Niagara Gazette — Rick Pfeiffer’s recent front page Gazette commentary, which he called a “rant,” endorsed the gorge rim location for a new park police station, while being critical of those who opposed it. It was highly irrational, but therefore an excellent rant, right? Why be thoughtful or informed or pay attention to facts, when it’s so much fun to ignore all of that?
Central to his rant was that the gorge rim property is “small, oddly shaped, with limited ... public access,” providing a “nothing special” view of the gorge, is of no interest to “developers,” and if it were not used for the police station would “become” a “grassy plain or, more likely, a weed patch.”

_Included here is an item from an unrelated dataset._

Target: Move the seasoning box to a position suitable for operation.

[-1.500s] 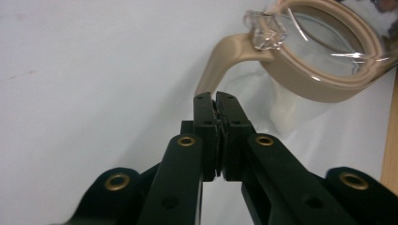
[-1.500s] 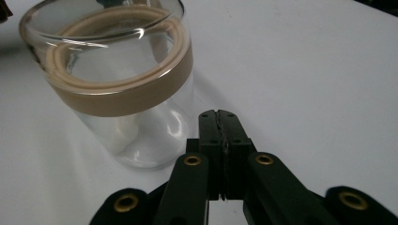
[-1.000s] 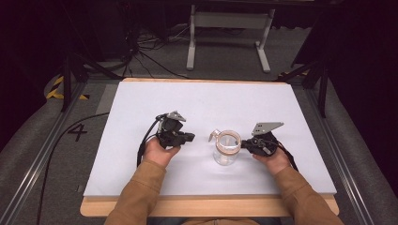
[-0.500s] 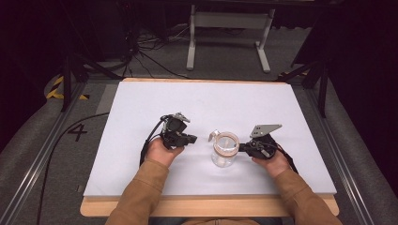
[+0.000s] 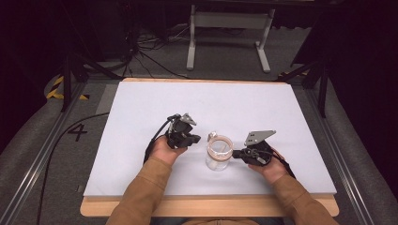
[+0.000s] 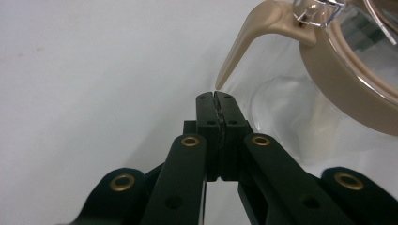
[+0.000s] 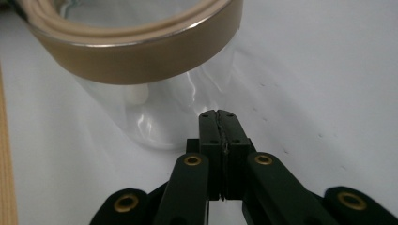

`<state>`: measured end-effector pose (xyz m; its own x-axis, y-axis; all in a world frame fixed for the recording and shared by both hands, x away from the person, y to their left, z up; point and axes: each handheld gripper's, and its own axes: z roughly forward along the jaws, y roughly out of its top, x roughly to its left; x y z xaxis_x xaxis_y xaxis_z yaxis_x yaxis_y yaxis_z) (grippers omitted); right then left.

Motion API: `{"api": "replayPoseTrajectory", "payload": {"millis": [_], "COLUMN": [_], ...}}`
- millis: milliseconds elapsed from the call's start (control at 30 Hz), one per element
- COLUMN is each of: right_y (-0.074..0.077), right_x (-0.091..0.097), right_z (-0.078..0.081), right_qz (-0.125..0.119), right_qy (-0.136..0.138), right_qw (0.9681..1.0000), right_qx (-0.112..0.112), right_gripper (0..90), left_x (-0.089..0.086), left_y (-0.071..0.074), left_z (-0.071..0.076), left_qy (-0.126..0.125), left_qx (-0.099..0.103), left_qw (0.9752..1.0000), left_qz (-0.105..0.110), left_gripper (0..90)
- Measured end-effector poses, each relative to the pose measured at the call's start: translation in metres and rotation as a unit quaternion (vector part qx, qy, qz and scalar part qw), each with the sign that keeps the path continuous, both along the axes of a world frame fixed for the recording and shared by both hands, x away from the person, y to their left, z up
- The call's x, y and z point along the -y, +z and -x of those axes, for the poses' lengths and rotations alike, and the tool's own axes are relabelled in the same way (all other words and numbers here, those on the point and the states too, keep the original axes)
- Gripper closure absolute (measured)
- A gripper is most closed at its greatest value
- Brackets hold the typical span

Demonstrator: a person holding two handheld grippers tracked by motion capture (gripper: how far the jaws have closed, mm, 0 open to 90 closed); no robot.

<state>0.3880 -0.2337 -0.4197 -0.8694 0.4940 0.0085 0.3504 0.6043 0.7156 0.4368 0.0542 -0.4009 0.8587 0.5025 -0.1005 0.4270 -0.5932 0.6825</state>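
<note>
Both the left gripper (image 6: 217,101) and right gripper (image 7: 218,117) have jaws pressed together, empty; the lidded glass jar (image 5: 219,153) between them looks untouched, its tan latch (image 6: 244,35) just ahead of the left tips

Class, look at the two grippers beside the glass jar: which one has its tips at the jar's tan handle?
The left gripper: its shut tips sit just below the tan handle. The right gripper faces the glass jar's plain wall.

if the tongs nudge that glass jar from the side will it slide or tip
The glass jar looks empty, so probably light and likely to slide on the smooth white table. Its tan lid ring sits high, so a push up there might tip it. Clear walls suggest fragile.
</note>
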Motion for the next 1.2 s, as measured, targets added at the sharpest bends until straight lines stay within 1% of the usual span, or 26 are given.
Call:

Further, he said a police station there would put officers close to their potential rescue work (right next to a gorge trail, after all), and that the voices in opposition to the location coming from the Tourism Advisory Board were “shrill,” and that they should have plenty else to be concerned about, like shabby motels.
Following that line of reasoning, Pfeiffer should also have plenty else to be ranting about. One example is another “oddly shaped” piece of gorge rim, that chunk of Devil’s Hole State Park isolated by the NYPA access road — with no public access at all. Shouldn’t this be remediated? Another gorge rim absurdity at our world-famous Niagara is the State Park’s maintenance garage — acres of the gorge rim sealed off behind a fence as the rest of Niagara’s park was in the early 1800s, before it was rescued by Olmsted and Vaux. We’ve been living with these travesties for over a half century. A brand new “oddly-shaped” offense is the boulder now embedded in the ground at the Terrapin Point overlook, on a new “artistically-shaped” walkway — probably the site of a future Wallenda plaque, another insult to the Olmsted philosophy. (Whose idea was this and at what cost?) Often this is the way we lose our natural heritage, little odd-shaped pieces at a time.